BILLY ELLIOT: THE MUSICAL
Review by Tom Morris
As I went into Billy Elliot at the WMC, I asked my Nan, who I was with, what she thought about the two questions on my mind. That is; how would the play be better than the film, and is Billy supposed to be gay?
By the final curtain, these questions couldn’t be further from my mind. They were quite simply beside the point. For one, the musical IS better than the film- it makes full use of the medium. And asking whether Billy was gay? I feel ashamed to have done so. The play doesn’t state whether he is- the message is not to feel inclined to label each other as humans are wont to do- gay, straight, man, woman, working class, middle class, socialist, scab…

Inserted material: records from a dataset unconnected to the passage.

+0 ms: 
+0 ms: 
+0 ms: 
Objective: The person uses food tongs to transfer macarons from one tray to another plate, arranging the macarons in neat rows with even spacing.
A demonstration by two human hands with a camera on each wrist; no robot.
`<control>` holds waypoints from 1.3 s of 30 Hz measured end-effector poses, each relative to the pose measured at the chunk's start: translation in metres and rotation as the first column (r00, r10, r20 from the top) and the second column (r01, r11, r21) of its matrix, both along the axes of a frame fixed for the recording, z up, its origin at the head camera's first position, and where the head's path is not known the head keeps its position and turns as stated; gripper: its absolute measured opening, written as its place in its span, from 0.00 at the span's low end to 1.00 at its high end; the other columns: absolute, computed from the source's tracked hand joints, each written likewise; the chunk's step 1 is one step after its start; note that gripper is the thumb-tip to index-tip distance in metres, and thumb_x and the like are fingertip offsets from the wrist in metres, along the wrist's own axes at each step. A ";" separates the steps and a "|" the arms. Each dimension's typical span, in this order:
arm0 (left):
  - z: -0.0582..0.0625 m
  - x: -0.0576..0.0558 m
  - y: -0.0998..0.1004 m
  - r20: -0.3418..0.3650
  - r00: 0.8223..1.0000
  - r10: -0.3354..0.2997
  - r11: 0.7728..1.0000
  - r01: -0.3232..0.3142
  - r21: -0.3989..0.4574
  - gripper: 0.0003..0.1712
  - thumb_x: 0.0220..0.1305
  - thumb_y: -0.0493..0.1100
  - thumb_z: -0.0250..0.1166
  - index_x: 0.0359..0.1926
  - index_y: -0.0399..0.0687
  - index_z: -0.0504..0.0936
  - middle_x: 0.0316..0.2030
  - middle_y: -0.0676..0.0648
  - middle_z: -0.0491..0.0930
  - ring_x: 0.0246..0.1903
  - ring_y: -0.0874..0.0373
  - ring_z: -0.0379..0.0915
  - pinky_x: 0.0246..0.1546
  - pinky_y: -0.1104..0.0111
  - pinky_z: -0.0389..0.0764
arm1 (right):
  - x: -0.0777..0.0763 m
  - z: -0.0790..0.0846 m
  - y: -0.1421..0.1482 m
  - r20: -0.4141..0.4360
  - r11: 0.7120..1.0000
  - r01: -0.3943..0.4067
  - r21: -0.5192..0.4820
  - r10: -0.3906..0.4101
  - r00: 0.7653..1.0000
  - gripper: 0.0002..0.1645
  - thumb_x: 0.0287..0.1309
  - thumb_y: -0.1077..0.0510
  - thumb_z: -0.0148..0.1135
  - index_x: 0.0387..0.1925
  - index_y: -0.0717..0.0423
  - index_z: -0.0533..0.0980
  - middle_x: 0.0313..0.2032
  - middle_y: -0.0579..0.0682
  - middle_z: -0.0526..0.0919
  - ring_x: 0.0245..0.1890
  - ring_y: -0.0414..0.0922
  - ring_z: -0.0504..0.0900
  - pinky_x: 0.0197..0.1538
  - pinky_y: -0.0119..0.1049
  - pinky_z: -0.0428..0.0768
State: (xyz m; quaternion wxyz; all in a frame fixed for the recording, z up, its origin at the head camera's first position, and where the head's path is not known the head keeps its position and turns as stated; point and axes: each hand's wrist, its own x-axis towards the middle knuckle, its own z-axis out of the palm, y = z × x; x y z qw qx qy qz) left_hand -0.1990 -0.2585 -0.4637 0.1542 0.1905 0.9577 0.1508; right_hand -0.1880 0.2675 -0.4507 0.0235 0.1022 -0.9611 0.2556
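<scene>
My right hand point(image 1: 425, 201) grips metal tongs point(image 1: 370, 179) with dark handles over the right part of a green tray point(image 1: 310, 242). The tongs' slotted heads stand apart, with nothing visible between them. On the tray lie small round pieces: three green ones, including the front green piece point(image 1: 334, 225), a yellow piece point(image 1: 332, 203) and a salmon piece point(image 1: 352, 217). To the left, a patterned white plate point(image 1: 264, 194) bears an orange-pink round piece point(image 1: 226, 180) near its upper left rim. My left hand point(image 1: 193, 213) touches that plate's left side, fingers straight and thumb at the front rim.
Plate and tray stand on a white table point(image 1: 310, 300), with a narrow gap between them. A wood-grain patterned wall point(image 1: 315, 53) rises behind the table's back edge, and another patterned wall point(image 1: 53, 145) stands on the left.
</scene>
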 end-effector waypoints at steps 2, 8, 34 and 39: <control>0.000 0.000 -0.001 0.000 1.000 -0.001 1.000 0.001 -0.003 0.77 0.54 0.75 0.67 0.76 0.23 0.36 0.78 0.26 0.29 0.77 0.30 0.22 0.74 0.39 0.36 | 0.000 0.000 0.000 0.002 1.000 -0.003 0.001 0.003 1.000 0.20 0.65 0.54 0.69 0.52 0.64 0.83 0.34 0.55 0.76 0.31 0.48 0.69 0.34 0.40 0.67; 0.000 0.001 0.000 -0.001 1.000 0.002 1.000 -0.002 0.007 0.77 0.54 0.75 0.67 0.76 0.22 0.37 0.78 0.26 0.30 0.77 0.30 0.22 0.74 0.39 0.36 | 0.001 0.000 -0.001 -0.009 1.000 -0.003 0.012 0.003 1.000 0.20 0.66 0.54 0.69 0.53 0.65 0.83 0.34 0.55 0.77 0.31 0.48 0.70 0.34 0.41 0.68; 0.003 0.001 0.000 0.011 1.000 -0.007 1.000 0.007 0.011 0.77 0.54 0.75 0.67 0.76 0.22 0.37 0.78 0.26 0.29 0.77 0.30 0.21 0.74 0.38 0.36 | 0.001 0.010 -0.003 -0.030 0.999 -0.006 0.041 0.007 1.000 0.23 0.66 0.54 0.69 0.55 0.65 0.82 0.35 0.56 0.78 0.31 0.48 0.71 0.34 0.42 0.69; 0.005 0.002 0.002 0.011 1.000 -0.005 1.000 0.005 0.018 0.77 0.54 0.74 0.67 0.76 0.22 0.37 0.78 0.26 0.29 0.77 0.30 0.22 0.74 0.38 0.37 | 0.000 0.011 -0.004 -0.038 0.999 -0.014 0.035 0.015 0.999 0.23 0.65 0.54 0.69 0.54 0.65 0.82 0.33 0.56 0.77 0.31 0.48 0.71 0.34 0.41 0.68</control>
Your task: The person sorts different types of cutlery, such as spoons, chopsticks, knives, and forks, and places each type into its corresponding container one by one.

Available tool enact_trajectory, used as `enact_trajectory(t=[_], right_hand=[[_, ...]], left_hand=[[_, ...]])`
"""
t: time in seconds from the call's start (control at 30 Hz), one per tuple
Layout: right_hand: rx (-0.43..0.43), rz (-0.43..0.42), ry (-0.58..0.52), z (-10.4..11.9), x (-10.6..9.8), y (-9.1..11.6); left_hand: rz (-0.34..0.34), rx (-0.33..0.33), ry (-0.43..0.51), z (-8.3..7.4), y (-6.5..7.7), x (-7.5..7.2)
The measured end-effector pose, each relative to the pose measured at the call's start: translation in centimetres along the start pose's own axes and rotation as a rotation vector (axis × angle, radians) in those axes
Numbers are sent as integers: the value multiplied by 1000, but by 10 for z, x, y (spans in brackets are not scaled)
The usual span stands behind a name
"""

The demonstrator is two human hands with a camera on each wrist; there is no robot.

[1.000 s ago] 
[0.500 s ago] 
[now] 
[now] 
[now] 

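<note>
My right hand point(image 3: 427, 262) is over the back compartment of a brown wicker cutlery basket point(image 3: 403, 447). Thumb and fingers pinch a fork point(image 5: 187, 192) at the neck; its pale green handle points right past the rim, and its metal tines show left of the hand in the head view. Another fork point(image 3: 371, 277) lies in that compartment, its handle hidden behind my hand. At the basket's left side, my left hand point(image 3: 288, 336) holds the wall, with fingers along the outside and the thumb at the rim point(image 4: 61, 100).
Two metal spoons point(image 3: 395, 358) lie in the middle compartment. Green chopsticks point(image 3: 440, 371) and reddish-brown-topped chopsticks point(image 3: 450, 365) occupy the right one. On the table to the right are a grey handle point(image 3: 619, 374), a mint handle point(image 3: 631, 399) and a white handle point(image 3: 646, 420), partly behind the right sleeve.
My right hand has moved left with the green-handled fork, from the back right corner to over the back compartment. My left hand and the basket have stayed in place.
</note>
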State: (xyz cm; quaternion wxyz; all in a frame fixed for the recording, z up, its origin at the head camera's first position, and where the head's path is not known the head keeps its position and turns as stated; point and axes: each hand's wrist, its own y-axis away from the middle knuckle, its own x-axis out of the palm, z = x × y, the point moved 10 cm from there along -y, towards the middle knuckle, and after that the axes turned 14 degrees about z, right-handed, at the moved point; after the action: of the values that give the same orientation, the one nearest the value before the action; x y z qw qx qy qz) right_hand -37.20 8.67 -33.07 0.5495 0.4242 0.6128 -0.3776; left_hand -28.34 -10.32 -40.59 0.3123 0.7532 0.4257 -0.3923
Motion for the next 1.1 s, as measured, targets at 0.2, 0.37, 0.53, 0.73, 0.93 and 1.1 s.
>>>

This is no happy go lucky play. It is, yes, but because it is told from the perspective of a young boy who is forever the optimist. Meanwhile, the country falls apart around him- it’s 1984, the winter of discontent. His mother’s dead, his father is having difficulty coping, while his brother is rapidly becoming a firebrand socialist in a country where that kind of ideology just isn’t cool anymore. Billy becomes the focus of all these characters, as he is transformed from a mere irritating little dependent to a source of inspiration, the only light in their lives as the lamps are turned off on their miners’ helmets.
There are several incredible songs. “Solidarity” is an early number, showing in jest the really rather serious showdowns between the police and miners. As both sides sing how they are “proud to be working class,” elsewhere in the lyrics neither can ignore the truth that this is a social schism which will not be healed for a long time: the policemen sing about their overtime at the picket lines, enabling them to send their kids to private school.
Billy’s father, then, shows incredible confidence in his son’s abilities as he sends him off to succeed at a middle-class profession, whilst he and the other miners ominously descend into the dark, cold ground once more- mirroring war scenes, the final number echoing male voice choirs as they sing “we all together when we go.” In the story they are returning to the mine, but the symbolism is obvious- a sad mix of unemployment and painful death awaits all of them.
The props are probably the most incredible thing. How would they remake the scene of the bus breaking the picket line? With a huge fence that spins round from one side of the scene to the other- I can’t seem to quite describe how it works in words, it’s so clever.
Perhaps the ultimate irony of the performance, though, is that it costs £62 a ticket and therefore isn’t going to be accessible to all- least of all students or its stars, the supposed working class. The money, however, is well spent.